Work item - Would you please set down the data again exactly as given, excluding the pictures?

(Records drawn from a dataset)
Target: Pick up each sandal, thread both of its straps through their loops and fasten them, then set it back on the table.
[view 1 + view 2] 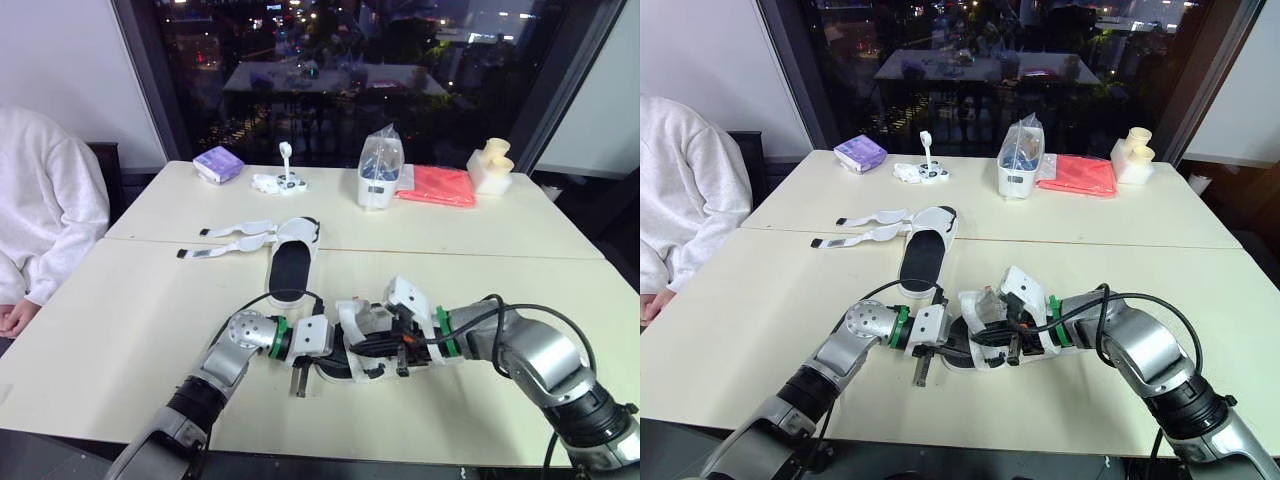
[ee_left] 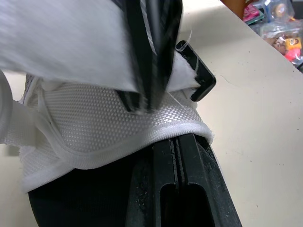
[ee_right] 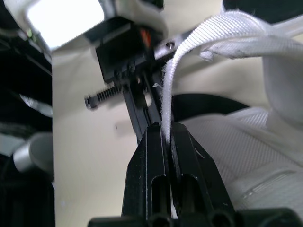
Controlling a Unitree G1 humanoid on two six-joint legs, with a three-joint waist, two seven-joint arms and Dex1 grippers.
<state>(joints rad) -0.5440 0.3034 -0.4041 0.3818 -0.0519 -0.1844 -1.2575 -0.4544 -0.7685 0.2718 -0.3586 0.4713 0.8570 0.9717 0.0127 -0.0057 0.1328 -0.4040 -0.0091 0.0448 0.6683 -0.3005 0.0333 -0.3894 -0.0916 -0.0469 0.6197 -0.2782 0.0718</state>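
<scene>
**Head view.** The near sandal [image 1: 350,370] is at the 6 o'clock edge of the table [image 1: 120,330], between the left gripper [image 1: 338,352] and the right gripper [image 1: 380,348]. Its long axis seems to run 9 to 3; I cannot tell which end is the toe. The far sandal [image 1: 292,258] lies at 12 o'clock from it, with its axis 12 to 6 and its strap end at 12. Its loose straps [image 1: 235,235] trail toward 9.

**Left wrist view.** The fingers [image 2: 189,184] are pressed together, and the near sandal's mesh rim is apparently pinched at their tips. A black buckle [image 2: 196,73] sits just beside them.

**Right wrist view.** The fingers [image 3: 147,165] are clamped on a white strap [image 3: 189,45].

**Progress, judged.** No strap looks fastened. The near sandal is being threaded and the far sandal is untouched, so most of the task remains.
</scene>
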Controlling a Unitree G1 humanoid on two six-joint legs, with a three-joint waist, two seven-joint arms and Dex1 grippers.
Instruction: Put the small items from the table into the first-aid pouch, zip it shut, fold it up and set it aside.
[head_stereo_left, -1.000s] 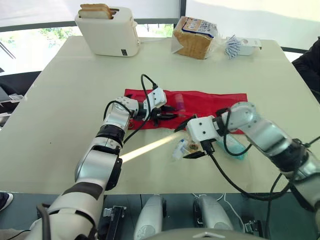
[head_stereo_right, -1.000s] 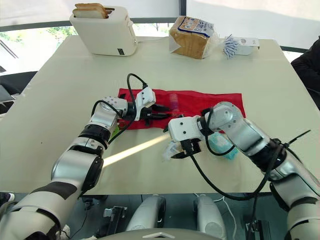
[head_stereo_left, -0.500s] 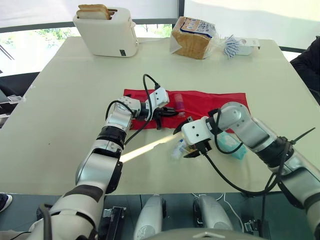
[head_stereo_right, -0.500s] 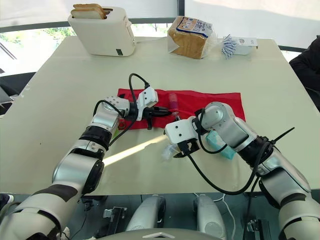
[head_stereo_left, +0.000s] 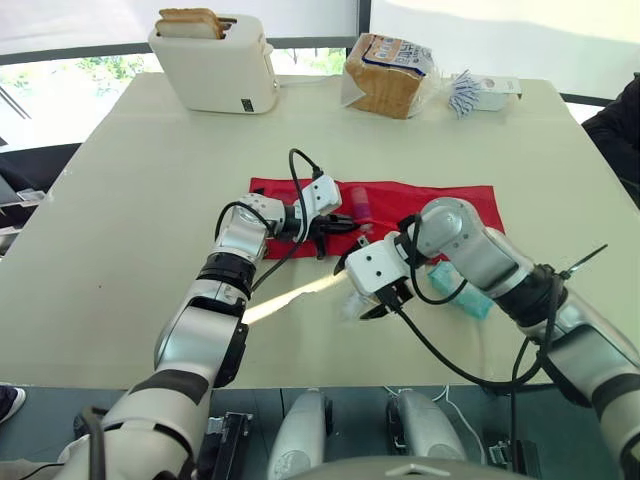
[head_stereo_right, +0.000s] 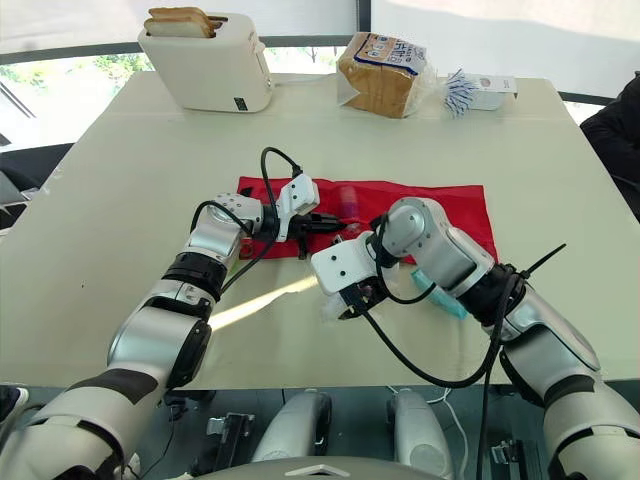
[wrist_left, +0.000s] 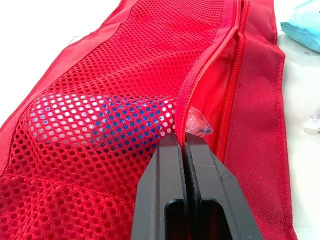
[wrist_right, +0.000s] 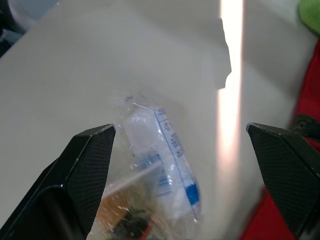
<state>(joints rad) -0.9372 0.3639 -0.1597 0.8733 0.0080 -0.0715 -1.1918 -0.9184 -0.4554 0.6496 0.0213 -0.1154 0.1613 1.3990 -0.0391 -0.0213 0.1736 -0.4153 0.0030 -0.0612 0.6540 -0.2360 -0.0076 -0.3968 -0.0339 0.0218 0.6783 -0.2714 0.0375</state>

Answer to this exercise -
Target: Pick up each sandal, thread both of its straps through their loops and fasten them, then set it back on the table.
[view 1 + view 2] 
[ee_left] 
[ee_right] 
Controlling a Unitree G1 humanoid on two six-joint legs, with a three-joint waist, two seven-joint arms and Dex1 grippers.
<state>(joints rad) -0.5440 0.3034 -0.4041 0.3818 -0.0519 -0.1844 -1.2575 -0.4544 -0.7685 0.2718 -0.3586 0.4713 0.8570 0.9717 0.0127 -0.0057 0.1328 -0.4040 -0.0091 0.0448 0.6683 -0.3005 0.0333 -0.3894 -0.0916 -0.0469 0.6197 -0.2782 0.0718</state>
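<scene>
**Head view.** The near sandal [image 1: 350,370] is at the 6 o'clock edge of the table [image 1: 120,330], between the left gripper [image 1: 338,352] and the right gripper [image 1: 380,348]. Its long axis seems to run 9 to 3; I cannot tell which end is the toe. The far sandal [image 1: 292,258] lies at 12 o'clock from it, with its axis 12 to 6 and its strap end at 12. Its loose straps [image 1: 235,235] trail toward 9.

**Left wrist view.** The fingers [image 2: 189,184] are pressed together, and the near sandal's mesh rim is apparently pinched at their tips. A black buckle [image 2: 196,73] sits just beside them.

**Right wrist view.** The fingers [image 3: 147,165] are clamped on a white strap [image 3: 189,45].

**Progress, judged.** No strap looks fastened. The near sandal is being threaded and the far sandal is untouched, so most of the task remains.
</scene>
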Controlling a Unitree G1 humanoid on two six-joint legs, with a three-joint waist, two seven-joint arms and Dex1 grippers.
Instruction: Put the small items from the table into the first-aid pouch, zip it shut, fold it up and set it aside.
[head_stereo_left, -1.000s] 
[head_stereo_right, -1.000s] 
[head_stereo_left, -0.500s] 
[head_stereo_right, -0.500s] 
[head_stereo_left, +0.000s] 
[head_stereo_right, +0.000s] 
[wrist_left, +0.000s] 
[wrist_right, +0.000s] 
<state>(joints rad) -0.9372 0.3639 -0.1597 0.8733 0.0080 -0.0715 -1.1918 -0.9184 -0.4554 0.6496 0.0213 -0.1154 0.1613 1.3990 -0.0391 -0.0213 0.1736 -0.4153 0.0030 -0.0612 0.6540 -0.2360 -0.0076 -0.3968 -0.0339 0.0218 0.6783 -0.2714 0.0375</state>

The exercise has now been completed.